Research output: Contribution to journalReview article

127 Scopus citations

Abstract

Objective: The aim of this study was to evaluate the association between stimulant treatment and the risk for substance abuse among young adults with a childhood diagnosis of attention-deficit/hyperactivity disorder (ADHD). Methods: Subjects included 295 research-identified ADHD incidence cases treated with psychostimulant medication and 84 ADHD cases not treated with psychostimulants. These subjects are from a 1976-1982 population-based birth cohort, retrospectively, followed from birth until emigration, death, or last follow-up (mean = 17.2 years of follow-up).
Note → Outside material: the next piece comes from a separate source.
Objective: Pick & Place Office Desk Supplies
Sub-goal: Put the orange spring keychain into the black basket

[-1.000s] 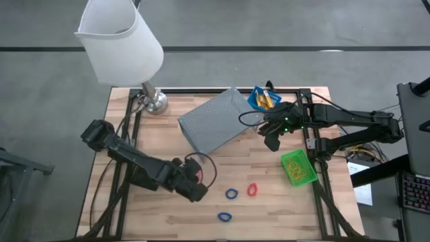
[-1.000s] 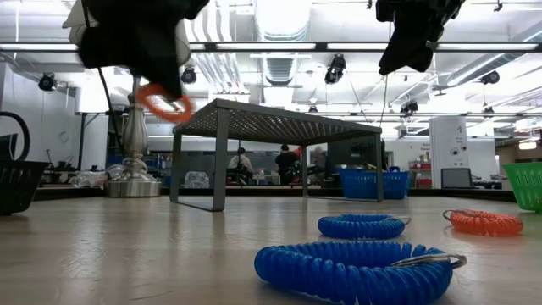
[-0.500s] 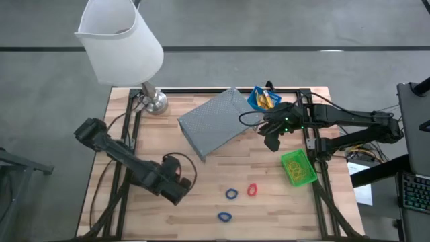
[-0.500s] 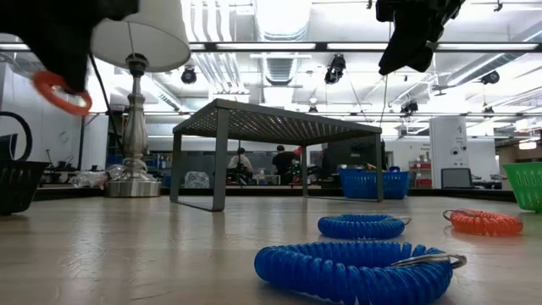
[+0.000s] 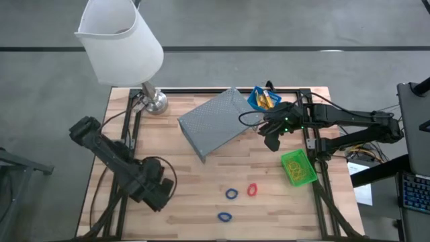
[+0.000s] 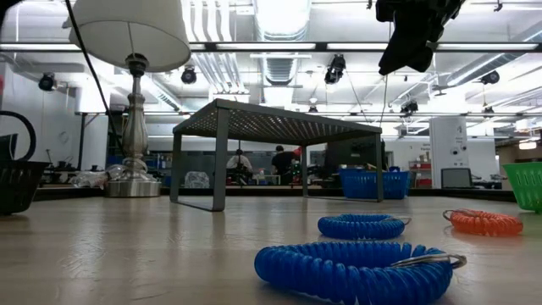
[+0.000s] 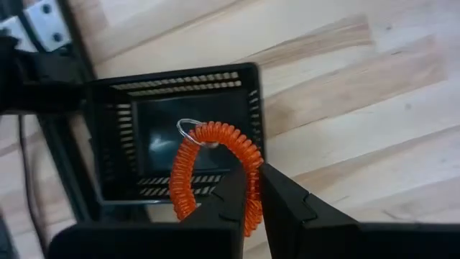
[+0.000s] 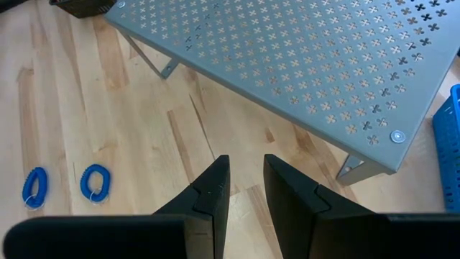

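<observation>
My left gripper (image 7: 253,188) is shut on an orange-red coil loop (image 7: 215,162) and hovers over the black bin (image 7: 108,144) at the table's left edge; in the high view the gripper (image 5: 156,191) covers that bin. The bin (image 6: 17,182) stands on its base at the left of the low view. Two blue coils (image 5: 232,194) (image 5: 224,217) and a red coil (image 5: 252,190) lie flat on the near middle of the table. My right gripper (image 5: 272,141) hangs slightly open and empty beside the grey stand (image 5: 215,121). The blue bin (image 5: 263,98) holds yellow pieces. My left gripper pinches the orange-red coil between its two fingers at one side of the loop (image 7: 250,194). The coil is lifted clear above the black bin's opening. Its small metal ring (image 7: 188,126) sits at the side away from the fingers.
A white-shaded lamp (image 5: 121,40) stands on its metal base (image 5: 154,102) at the far left corner. The perforated grey stand fills the far middle. A green bin (image 5: 298,167) sits at the right edge. Bare wood lies between the black bin and the coils.
My left gripper has carried the orange-red coil from the table's near middle toward the left edge, ending over the black bin and leaving the low view. It has stayed shut on the coil. The coils on the table have not moved.
</observation>
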Motion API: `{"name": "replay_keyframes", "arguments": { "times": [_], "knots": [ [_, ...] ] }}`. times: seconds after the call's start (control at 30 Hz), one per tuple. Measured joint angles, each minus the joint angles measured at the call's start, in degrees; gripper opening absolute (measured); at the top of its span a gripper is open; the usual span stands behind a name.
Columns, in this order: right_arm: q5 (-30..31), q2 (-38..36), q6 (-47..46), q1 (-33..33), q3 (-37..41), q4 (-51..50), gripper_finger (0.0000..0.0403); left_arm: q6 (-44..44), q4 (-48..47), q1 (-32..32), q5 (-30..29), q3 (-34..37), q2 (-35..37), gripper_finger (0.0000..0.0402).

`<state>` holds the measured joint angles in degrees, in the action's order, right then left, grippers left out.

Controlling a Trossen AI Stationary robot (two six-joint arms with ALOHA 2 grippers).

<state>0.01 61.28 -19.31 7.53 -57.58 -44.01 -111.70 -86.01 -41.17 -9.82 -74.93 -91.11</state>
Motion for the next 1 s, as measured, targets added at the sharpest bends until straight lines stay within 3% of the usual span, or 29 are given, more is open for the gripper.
{"name": "replay_keyframes", "arguments": {
  "times": [0.4,1.0],
  "knots": [
    [0.0,0.0,0.0,0.0,0.0,0.0,0.0084,-1.1,1.1,-0.8,4.5,8.6,0.3,0.0034],
    [0.0,0.0,0.0,0.0,0.0,0.0,0.0084,0.4,33.1,-0.7,4.5,33.7,10.3,0.0034]
  ]
}}
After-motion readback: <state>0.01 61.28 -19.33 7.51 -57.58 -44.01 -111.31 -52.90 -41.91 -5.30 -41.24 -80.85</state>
Medical and school records were reviewed for documented substance abuse and psychostimulant treatment. The association was evaluated using logistic regression models. Results: Socioeconomic characteristics at birth, and comorbidities, were similar between treated and untreated ADHD cases. Sixty (20.3%) of treated ADHD cases had documented substance abuse compared to 23 (27.4%) of cases not treated (OR = 0.7; 95% CI = 0.4-1.2). Among treated ADHD boys, 21.8% had substance abuse compared to 36.4% not-treated ADHD boys (OR = 0.5; 95% CI = 0.3-0.9). Among treated ADHD girls, 15.2% had substance abuse compared to 10.3% not-treated ADHD girls (OR = 1.5; 95% CI = 0.4-6.1). Conclusion: While these results cannot demonstrate cause and effect, our findings indicate that psychostimulant treatment of childhood ADHD is associated with reduced risk for later substance abuse among boys with ADHD.

Original languageEnglish (US)
Pages (from-to)764-776
Number of pages13
JournalJournal of Child and Adolescent Psychopharmacology
Volume15
Issue number5
DOIs
StatePublished - Oct 1 2005

ASJC Scopus subject areas

  • Pediatrics, Perinatology, and Child Health
  • Psychiatry and Mental health
  • Pharmacology (medical)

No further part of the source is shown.